The immune microenvironment landscape in different the MO-MLPS risk group. (A) The relationship between the MO-MLPS risk score and immune microenvironment infiltrations in TCGA-LUAD dataset. (B, C) The distribution of 28 immune-related cell types and immune checkpoint genes between the MO-MLPS high-risk and low-risk patients. (D) 335 patients in the TCGA-LUAD cohort were accordingly divided into 5 different immune subtypes and each immune subtype were statistically different between the MO-MLPS high- and low-risk subgroups (P < 0.001).

Figure 9

The decrease of ANLN expression affected the proliferation and migration ability of human LUAD cells. (A) Differential expression analysis for ANLN between tumor tissues (n = 541) and normal tissues (n = 637) through integrating TCGA and GTEx database. (B) The Kaplan-Meier survival curves of the high- and low-expression ANLN groups in LUAD patients. (C) Representative Immunohistochemistry images showing the protein expressions of anillin. (D) The expression levels of anillin in BEAS-2B, PC-9, HCC827 and NCI-H1975 cell lines. (E) The effect of ANLN knockdown on anillin expression was measured by western blot analysis. (F) Cell proliferation evaluated by direct cell counting for ANLN knockdown in LUAD cells. (G, H) Representative images and statistical boxplots of migration ability of LUAD cell with ANLN knockdown assessed by scratch assay and transwell migration assay. ns. p > 0.05; * p < 0.05; ** p < 0.01; *** p < 0.001; two-sided Student’s t test was used between two groups; one-way ANOVA test was used among multiple groups.

Figure 10

The expression of recombinant dnANLN protein improved the sensitivity of LUAD cells to docetaxel treatment. (A) Schematic illustration of the dnANLN protein.

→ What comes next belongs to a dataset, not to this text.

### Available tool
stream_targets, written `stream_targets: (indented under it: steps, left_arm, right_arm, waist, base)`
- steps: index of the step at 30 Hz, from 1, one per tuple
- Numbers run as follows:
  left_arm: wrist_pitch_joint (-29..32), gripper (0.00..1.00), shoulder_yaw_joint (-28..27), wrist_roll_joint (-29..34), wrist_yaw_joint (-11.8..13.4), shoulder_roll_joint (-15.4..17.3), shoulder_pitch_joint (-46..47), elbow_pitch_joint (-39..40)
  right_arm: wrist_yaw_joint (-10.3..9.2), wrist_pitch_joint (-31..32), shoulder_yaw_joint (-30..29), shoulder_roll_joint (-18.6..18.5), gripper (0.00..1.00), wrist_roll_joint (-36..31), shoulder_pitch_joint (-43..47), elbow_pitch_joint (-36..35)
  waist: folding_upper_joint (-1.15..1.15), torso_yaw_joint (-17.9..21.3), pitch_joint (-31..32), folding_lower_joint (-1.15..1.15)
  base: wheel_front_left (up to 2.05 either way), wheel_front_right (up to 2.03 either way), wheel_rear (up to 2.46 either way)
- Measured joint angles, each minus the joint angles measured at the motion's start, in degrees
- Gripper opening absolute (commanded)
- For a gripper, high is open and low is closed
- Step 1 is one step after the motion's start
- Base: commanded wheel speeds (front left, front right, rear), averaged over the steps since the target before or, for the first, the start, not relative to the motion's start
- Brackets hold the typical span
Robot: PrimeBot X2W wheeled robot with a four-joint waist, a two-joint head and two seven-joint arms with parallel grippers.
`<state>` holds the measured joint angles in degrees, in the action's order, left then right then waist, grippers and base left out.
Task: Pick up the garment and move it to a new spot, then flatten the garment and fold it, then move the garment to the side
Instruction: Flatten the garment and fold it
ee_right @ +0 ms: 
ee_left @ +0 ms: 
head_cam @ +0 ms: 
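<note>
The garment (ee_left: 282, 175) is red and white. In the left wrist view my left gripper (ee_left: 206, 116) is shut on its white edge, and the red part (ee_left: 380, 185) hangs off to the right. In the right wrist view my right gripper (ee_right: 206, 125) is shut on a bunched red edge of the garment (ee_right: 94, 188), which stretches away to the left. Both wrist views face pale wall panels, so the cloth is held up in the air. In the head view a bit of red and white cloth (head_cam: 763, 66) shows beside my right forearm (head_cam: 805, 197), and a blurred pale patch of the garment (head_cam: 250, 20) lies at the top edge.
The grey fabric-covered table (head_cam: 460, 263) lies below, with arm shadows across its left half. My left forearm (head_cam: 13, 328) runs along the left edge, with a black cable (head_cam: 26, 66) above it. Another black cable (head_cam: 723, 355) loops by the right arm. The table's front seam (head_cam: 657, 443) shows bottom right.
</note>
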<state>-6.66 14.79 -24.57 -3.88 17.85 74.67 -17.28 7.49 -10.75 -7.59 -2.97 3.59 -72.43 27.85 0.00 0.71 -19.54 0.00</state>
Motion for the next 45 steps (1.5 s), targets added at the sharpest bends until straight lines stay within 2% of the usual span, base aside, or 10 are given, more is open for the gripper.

And the levels of intracellular dnANLN protein expression were determined by western blot. The addition of MG132 affected the protein expression levels of dnANLN. CQ: chloroquine; dnANLN: domain negative anillin. (B) A tertiary structure prediction of dnANLN protein was generated using homology modeling method via the AlphaFold3 platform. (C) The colony formation assay was performed to assess the effect of dnANLN protein expression on colony-forming ability. (D, E) The evaluation of migration ability affected by the intracellular expression of dnANLN protein through scratch assay and transwell migration assay in LUAD cells. (F, G) The effect of dnANLN protein expression on the viability of LUAD cells subjected to docetaxel treatment. Cell viability of PC-9 and HCC827 were detected by flow cytometry using an Annexin V/7AAD assay. ns. p > 0.05; * p < 0.05; ** p < 0.01; *** p < 0.001; two-sided Student’s t test.